Materials and methods
Fifty neonates were studied. Clinical assessment, lab detection of antioxidant enzymes (catalase, glutathione perioxidase, and superoxide dismutase) in plasma, and oxidation reaction initiated by free radical products (F8-isoprostane and melanodialdehyde) in plasma at admission to NICU and before discharge were performed. After discharge, 15 neonates were studied as controls (healthy neonates being followed up at the outpatient clinic and matched for sex and postneonatal age). The remaining 35 neonates were divided into three groups: preterm group, hyperbilirubinemia group, and perinatal asphyxia group.
Results
At admission, the plasma level of antioxidant enzymes was insignificantly suppressed in the preterm group, except superoxide dismutase, which was significantly suppressed. The level of antioxidant enzymes was insignificantly higher in neonates with hyperbilirubinemia and significantly suppressed in neonates exposed to perinatal asphyxia; there was no significant difference in the level of oxidation reaction products in preterm and neonatal hyperbilirubinemia groups compared with the controls, but their level was significantly increased in neonates exposed to perinatal asphyxia. Before discharge, preterm patients received a higher concentration of oxygen (in the form of mechanical ventilation), and oxidation reaction products were significantly elevated as in neonates exposed to perinatal asphyxia.
Conclusion
Oxidative stress plays a definite role in the pathogenesis of complications caused by immaturity and neonatal exposure to oxidative stress favoring factors such as oxygen and many life-saving procedures used in the NICU.

Keywords: antioxidant enzymes, free radicals, neonatal jaundice, oxidative stress, preterm


How to cite this article:
Bahbah MH, Deeb MM, Ragab SM, El-Shafie MA. Study of oxidative stress in common neonatal disorders and evaluation of antioxidant strategies.

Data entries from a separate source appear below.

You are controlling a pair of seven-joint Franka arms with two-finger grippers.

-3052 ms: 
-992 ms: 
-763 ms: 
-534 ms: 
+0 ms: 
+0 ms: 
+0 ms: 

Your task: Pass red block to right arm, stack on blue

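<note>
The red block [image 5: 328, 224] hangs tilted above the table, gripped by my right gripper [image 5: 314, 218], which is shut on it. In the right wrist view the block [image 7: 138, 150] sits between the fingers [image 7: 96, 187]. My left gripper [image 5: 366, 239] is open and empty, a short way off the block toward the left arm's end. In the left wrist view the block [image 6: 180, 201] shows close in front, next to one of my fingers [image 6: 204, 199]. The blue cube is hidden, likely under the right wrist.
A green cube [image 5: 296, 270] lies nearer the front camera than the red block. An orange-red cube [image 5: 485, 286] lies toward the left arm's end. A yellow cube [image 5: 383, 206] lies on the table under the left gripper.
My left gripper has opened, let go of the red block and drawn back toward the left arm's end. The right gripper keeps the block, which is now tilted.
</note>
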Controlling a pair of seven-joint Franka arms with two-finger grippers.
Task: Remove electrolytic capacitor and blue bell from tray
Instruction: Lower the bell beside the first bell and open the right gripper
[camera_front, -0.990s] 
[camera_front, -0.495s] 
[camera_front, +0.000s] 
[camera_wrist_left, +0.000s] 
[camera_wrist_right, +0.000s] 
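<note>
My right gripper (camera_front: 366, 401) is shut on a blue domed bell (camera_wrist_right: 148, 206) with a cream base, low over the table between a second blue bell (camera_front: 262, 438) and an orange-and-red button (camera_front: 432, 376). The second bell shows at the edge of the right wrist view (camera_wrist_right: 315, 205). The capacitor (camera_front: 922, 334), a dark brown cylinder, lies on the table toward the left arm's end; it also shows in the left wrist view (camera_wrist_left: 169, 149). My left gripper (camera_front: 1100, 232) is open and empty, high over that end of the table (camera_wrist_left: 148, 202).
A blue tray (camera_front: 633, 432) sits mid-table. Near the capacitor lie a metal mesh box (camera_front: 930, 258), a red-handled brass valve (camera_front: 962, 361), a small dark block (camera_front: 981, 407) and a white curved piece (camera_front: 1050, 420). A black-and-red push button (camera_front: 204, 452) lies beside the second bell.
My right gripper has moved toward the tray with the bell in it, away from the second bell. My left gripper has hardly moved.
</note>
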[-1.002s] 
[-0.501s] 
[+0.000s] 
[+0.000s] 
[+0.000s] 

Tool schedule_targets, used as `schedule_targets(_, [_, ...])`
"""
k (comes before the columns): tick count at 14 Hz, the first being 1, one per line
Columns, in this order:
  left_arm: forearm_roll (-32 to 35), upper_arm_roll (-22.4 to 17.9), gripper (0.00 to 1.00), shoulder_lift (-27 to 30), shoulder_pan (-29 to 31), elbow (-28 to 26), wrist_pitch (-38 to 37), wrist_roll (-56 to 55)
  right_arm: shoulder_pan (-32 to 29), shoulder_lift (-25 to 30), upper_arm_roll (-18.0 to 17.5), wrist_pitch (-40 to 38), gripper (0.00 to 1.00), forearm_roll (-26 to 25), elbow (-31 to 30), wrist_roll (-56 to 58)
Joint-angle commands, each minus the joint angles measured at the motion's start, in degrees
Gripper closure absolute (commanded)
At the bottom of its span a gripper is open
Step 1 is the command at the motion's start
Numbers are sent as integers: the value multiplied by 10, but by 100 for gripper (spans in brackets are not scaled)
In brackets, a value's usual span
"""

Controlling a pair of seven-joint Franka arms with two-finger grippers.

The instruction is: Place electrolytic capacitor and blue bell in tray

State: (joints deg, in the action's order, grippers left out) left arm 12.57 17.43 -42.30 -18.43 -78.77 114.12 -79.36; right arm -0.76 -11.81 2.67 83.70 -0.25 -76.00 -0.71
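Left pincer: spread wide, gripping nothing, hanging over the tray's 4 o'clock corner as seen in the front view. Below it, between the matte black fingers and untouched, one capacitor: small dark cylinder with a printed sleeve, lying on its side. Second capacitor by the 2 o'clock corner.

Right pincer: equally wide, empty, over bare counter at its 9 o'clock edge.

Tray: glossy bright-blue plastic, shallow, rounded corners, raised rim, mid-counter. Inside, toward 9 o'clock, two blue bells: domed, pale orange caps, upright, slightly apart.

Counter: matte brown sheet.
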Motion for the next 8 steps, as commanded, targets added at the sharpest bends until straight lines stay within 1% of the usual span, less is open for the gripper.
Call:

Menoufia Med J 2015;28:348-54

How to cite this URL:
Bahbah MH, Deeb MM, Ragab SM, El-Shafie MA. Study of oxidative stress in common neonatal disorders and evaluation of antioxidant strategies. Menoufia Med J [serial online] 2015 [cited 2020 Apr 6];28:348-54. Available from: http://www.mmj.eg.net/text.asp?2015/28/2/348/163883


  Introduction Top


The neonatal period is a highly vulnerable period for an infant, in whom many of the physiologic adjustments required for extrauterine existence are achieving completion. The high neonatal morbidity and mortality rates can be attributed to the fragility of life during this period. An infant's transition from intrauterine to extrauterine life requires many biochemical and physiologic changes. No longer dependent on maternal circulation through the placenta, the newborn's respiratory system must function for exchange of oxygen and carbon dioxide [1] .

Newborn infants are also dependent on gastrointestinal tract function for absorbing food, renal function for excreting waste and maintaining chemical homeostasis, hepatic function for neutralizing and excreting toxic substances, and a functioning immunologic system for protection against infection. The neonatal cardiovascular and endocrine systems also adapt for self-sufficient functioning. Many of a newborn infant's specific problems are related to poor adaptation because of asphyxia, premature birth, life-threatening congenital anomalies, or the adverse effects of delivery [2] .

Oxidative stress (OS) results from an imbalance between reducing agents and enzymes involved in the removal of free radicals (FR) and/or reactive oxygen species (ROS). The consequence of OS on fetal structure involves the activation of a complex array of genes involved in inflammation, coagulation, fibrinolysis, cell cycle, and signal transduction. It is now recognized that ROS are important for fertilization and development of embryos [3] .

In moderate quantities and in the presence of good antioxidant capacity, FRs are generated continuously in the organism and are essential for cell aerobic metabolism and fetal growth, but they are toxic when overproduced, resulting in an attack of all classes of biological macromolecules, polysaccharides, nucleic acid, lipids, and proteins [4] .

Hypoxia, hyperoxia, inflammation, Fenton chemistry, endothelial damage, and arachidonic acid cascade are other mechanisms that lead to the formation of highly reactive products. FR reactions lead to DNA damage (fragmentation, apoptosis, base modifications, and strand breaks), to lipid, protein, and polysaccharide oxidation, and as a consequence, FR reactions may induce a wide range of biological toxic effects [5] .

Many factors contribute toward the increased vulnerability of neonates to OS: prematurity, oxygen therapy, deficiency in antioxidant defense, increased susceptibility to infection, and inflammation [6] .

Hypoxic ischemic conditions, which are widely recognized as the major cause of the brain damage and neurologic disability, can activate a number of mechanisms of potential FR generation [7] .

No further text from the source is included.